- _Problem to work on_
All lines from the entries below that contain the string "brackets" should be copied out.

Recorded data
··········

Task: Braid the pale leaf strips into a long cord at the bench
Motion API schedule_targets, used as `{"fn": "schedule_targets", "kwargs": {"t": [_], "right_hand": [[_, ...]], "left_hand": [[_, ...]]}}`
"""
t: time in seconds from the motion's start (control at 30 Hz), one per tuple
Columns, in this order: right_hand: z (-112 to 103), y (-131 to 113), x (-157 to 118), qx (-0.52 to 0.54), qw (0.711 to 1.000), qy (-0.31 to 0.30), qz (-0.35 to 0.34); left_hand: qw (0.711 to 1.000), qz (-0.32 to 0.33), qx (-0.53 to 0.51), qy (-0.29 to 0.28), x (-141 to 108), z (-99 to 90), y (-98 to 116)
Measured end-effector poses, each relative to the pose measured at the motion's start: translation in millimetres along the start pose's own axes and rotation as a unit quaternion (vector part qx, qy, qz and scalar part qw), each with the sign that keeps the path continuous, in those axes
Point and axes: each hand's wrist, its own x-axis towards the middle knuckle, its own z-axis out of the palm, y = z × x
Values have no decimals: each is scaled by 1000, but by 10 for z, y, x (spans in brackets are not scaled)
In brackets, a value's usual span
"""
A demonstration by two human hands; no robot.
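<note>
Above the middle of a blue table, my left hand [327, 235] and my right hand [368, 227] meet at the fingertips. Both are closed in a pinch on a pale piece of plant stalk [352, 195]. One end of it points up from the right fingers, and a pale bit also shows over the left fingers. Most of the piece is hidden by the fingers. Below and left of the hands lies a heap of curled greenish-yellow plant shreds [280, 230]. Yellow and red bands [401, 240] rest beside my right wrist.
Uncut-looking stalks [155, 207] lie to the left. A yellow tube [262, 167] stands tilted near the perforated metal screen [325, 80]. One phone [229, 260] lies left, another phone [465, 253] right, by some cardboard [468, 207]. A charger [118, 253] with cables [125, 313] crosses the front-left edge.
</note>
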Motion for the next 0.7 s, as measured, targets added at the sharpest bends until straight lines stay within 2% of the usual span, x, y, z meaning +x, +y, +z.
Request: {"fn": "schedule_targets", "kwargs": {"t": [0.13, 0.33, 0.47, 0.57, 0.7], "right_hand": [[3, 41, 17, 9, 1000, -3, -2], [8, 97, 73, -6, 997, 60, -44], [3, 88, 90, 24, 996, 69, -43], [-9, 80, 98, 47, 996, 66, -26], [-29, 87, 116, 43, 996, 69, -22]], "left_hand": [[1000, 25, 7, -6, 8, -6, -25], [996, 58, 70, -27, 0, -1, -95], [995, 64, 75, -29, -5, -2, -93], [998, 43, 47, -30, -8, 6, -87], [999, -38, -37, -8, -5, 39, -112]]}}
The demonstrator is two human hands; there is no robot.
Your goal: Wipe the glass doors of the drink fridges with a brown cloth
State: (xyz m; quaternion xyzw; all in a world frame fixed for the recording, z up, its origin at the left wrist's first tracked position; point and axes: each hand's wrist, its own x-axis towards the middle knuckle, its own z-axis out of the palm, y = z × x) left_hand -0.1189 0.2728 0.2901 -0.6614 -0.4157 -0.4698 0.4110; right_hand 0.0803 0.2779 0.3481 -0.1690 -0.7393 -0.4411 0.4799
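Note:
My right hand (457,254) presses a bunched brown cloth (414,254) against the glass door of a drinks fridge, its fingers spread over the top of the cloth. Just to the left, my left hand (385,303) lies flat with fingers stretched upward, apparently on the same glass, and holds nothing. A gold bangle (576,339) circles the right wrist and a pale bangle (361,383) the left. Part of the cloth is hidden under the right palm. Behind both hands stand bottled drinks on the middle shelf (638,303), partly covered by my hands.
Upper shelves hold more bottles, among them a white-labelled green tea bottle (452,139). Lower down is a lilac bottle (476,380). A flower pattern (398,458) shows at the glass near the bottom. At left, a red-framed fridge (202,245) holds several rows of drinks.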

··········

- _Solution to this exercise_
Values have no decimals: each is scaled by 1000, but by 10 for z, y, x (spans in brackets are not scaled)
In brackets, a value's usual span

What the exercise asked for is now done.